Nylan carried the thin slice of the bitter and dark bread up the stairs, where he handed it to Ayrlyn.

The healer took it without speaking and began to eat, slowly. More slowly, the color returned to her face. “How did you know?” she asked after she licked the few crumbs from around her lips.

“I could … sense it. You sort of manipulated the whiteness away from her, but that takes energy.”

For a moment, neither spoke as Jaseen and Weindre trudged back down the steps. Nylan moved to let them pass.

“We got her in her bunk. Istril’s staying with her,” Jaseen announced.

“Thank you, Jaseen, Weindre,” said Ayrlyn.

“No problem. Want you around to do that healing if I need it.” Jaseen offered a smile and a half salute. “We’re going down where it’s warm.”

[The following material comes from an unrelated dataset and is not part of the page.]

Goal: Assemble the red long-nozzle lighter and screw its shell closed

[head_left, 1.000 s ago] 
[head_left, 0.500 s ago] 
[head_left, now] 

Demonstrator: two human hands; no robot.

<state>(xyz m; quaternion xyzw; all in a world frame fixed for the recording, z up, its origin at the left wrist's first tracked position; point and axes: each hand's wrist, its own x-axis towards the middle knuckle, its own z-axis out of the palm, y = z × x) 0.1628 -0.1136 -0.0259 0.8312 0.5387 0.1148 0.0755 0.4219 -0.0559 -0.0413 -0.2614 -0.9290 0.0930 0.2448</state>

After the guards had disappeared into the lower level, Nylan sank back onto the stone step.

“Thank you,” Ayrlyn said.

“You’re welcome.” He added, “I saw Murkassa after you put her to sleep, and I was thinking how thin she was.” He shifted his weight on the stone.

“Everyone’s thin. Haven’t you noticed that?” Ayrlyn glanced down at the entry space by the closed south door, then back at Nylan. “The fact that Istril, Siret, Ryba, and Ellysia are pregnant takes our minds away from it-that and the bulky clothes. We’re not on what seems to be a starvation diet, but you need three to four times the food intake if you’re active in cold weather, and we have to be active-for a number of reasons-like getting enough wood to keep from freezing. So we really don’t have enough food.”

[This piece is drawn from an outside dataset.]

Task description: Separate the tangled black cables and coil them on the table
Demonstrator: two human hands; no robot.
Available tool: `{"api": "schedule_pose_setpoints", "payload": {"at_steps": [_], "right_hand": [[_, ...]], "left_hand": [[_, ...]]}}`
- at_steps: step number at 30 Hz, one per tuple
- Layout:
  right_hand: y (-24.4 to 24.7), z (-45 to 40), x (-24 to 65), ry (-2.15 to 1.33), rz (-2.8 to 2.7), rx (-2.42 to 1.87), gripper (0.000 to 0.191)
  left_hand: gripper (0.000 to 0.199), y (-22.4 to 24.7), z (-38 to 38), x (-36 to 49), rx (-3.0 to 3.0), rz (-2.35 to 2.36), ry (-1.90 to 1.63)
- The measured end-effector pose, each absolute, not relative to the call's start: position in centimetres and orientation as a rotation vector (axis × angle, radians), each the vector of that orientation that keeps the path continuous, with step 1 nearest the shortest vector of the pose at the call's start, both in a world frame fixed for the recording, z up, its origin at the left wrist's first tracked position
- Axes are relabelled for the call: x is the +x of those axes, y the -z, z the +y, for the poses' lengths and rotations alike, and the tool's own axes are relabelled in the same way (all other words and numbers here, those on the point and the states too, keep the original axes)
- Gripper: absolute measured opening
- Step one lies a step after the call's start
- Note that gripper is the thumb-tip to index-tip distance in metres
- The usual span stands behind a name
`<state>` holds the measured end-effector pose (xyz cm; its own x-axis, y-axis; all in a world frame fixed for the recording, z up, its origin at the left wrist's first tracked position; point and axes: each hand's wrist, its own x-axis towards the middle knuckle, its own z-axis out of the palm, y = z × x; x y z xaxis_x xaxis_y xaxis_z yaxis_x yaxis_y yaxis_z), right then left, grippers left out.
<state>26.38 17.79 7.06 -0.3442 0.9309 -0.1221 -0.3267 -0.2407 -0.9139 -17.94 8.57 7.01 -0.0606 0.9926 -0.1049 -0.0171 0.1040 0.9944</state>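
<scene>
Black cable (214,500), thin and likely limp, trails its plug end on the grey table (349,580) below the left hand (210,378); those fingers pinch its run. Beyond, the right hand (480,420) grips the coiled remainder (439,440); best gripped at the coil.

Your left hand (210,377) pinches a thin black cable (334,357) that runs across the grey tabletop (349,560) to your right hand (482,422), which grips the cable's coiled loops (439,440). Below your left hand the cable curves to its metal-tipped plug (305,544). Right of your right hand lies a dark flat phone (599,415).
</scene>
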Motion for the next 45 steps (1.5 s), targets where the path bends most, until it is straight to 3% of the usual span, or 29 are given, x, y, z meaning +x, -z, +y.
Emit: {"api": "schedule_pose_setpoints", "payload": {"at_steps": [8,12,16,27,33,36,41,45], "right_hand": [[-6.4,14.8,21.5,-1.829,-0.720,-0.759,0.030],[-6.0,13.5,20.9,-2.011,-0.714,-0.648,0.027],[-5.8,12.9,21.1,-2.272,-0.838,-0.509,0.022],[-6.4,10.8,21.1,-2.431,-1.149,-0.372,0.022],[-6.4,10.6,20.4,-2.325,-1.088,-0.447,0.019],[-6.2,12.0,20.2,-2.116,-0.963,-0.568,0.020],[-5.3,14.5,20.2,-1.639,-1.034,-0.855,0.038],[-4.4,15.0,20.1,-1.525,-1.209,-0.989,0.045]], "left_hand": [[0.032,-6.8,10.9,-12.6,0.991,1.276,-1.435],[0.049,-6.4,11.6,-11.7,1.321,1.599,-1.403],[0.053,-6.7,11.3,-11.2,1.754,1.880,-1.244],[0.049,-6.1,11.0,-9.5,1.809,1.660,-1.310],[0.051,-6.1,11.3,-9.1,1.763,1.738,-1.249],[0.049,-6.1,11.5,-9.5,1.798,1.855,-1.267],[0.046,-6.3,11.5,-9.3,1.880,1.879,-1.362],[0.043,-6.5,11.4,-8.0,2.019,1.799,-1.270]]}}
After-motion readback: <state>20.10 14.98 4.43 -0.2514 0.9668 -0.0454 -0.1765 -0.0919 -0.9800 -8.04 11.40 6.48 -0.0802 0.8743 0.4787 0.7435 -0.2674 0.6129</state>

“Is it ever going to get warmer?”

“It already is. The ice is thinner on the windows, and before long they’ll stay clear all the time.” Ayrlyn paused. “I worry about the food, though. Darkness knows what it will be like by early summer.”

Nylan nodded. They needed more hares, more game … more everything. He knew what he was doing from now on.

“You can’t do it all, Nylan,” Ayrlyn said softly. “You can’t solve every problem.”

“But I have to do what I can.” His eyes met hers. “How could I live with myself if I didn’t?”

After a moment, she looked down at the stones. Then she raised her brown eyes to his. “I appreciate that, but it will always bring you sadness, because people take advantage of it, just like they only respond to force.” Her fingers touched his hand for an instant, and he could feel the warmth that was more than physical-and the sweet sadness-before she dropped them.

He nodded. “I know. So do you.”

Their eyes met for a moment before he looked away. Why was she the only one who really understood? Or was she?

After another long moment, he asked, “Do you need anything else?”

“No,” Ayrlyn answered with a faint and enigmatic smile. “The bread was fine. I don’t need anything else to eat.”

Nylan nodded again, and helped Ayrlyn to her feet. “I have to get back to woodworking.”

“I know.”

Again, he could feel her eyes on his back as he went down the stone steps to the lower level.